Tripal_eutils 7303 Convert terms from ncbi_properties to NCBI_BioSample_Attributes
Do you wish to run all pending updates? (y/n): y
Performed update: tripal_biomaterial_update_7303 [ok]
Current ncbi_properties cv_id: 106
New: NCBI_BioSample_Attributes cv_id: 124
SQLSTATE[23505]: Unique violation: 7 ERROR: duplicate key value violates unique constraint [error]
"cvterm_c1"
DETAIL: Key (name, cv_id, is_obsolete)=(chloride, 124, 0) already exists.
Performed update: tripal_eutils_update_7303 [ok]
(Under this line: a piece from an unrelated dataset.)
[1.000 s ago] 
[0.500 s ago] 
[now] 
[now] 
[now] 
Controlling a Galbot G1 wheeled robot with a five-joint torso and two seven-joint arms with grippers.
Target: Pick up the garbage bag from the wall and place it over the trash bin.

'all' cache was cleared. [success]
Finished performing updates. [ok]
That error comes from this part
// Find all occurences of cvterms with the old cv_id and update them to the new one
$num_updated = db_update('chado.cvterm')
->fields(array(
'cv_id' => $new_cv_id,
))
->condition('cv_id', $cv_id, '=')
->execute();
and if you run in the other order, 140 errors. However, these errors show up because the dbxref still points to the ncbi_properties
db.
(2) Since we are making new db and cv we should agree on common code so that they will be the same regardless of which module runs first. Currently we have these two versions (I favor the more verbose versions): tripal_eutils:
chado_insert_db([
'name' => 'NCBI_BioSample_Attributes',
'description' => 'Attribute and property terms for NCBI.',
'url' => 'http://www.ncbi.nlm.nih.gov/',
]);
chado_insert_cv('NCBI BioSample Attributes',
'The ncbi BioSample Attributes CV is downloaded from https://www.ncbi.nlm.nih.gov/biosample/docs/attributes/?format=xml.');
tripal_biomaterial:
chado_insert_db([
'name' => 'NCBI_BioSample_Attributes',
'description' => 'This database provides, in XML format, the listing of attribute names for biosamples housed in NCBI.',
'url' => 'https://www.ncbi.nlm.nih.gov/biosample/docs/attributes',
'urlprefix' => 'https://www.ncbi.nlm.nih.gov/biosample/docs/attributes#'
]);
chado_insert_cv('NCBI BioSample Attributes',
'Attributes describe a BioSample using structured attribute name:value pairs, for example, tissue:liver. BioSample maintains a list of recognized attributes which participate in one or more BioSample packages. In addition to recognized attributes, submitters may provide any number
of custom attributes to fully describe a sample.');
Note: the urlprefix doesn't actually work to go to the accession, that is just a web page with a table. Maybe drop that?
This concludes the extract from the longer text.